■ WORK INSTRUCTION: Copy each line of the listing below exactly.
☆ ☆ ☆
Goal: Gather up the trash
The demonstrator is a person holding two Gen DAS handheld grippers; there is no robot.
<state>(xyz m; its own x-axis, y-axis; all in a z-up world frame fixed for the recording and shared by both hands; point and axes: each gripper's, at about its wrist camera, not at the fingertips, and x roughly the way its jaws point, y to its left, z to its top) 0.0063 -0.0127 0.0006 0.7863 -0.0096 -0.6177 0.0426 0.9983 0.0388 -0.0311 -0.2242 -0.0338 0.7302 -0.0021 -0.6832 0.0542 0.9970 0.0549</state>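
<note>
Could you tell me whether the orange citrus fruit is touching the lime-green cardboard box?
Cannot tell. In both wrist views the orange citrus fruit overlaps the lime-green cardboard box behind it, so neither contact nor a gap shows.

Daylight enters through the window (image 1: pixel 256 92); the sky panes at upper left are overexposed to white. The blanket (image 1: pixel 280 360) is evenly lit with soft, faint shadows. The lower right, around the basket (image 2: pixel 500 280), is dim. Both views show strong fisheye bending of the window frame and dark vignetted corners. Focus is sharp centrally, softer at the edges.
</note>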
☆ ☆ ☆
■ SOLUTION FOR THIS PROBLEM:
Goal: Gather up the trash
The demonstrator is a person holding two Gen DAS handheld grippers; there is no robot.
<state>(xyz m; its own x-axis, y-axis; all in a z-up world frame fixed for the recording and shared by both hands; point and axes: each gripper's, at about its wrist camera, not at the fingertips, and x roughly the way its jaws point, y to its left, z to its top) 0.0063 -0.0127 0.0006 0.7863 -0.0096 -0.6177 0.0426 0.9983 0.0388 -0.0311 -0.2242 -0.0338 0.7302 -0.0021 -0.6832 0.0542 0.9970 0.0549</state>
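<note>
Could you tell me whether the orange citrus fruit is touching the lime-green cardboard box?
Cannot tell. In both wrist views the orange citrus fruit overlaps the lime-green cardboard box behind it, so neither contact nor a gap shows.

Daylight enters through the window (image 1: pixel 256 92); the sky panes at upper left are overexposed to white. The blanket (image 1: pixel 280 360) is evenly lit with soft, faint shadows. The lower right, around the basket (image 2: pixel 500 280), is dim. Both views show strong fisheye bending of the window frame and dark vignetted corners. Focus is sharp centrally, softer at the edges.
</note>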

The exercise was answered completely.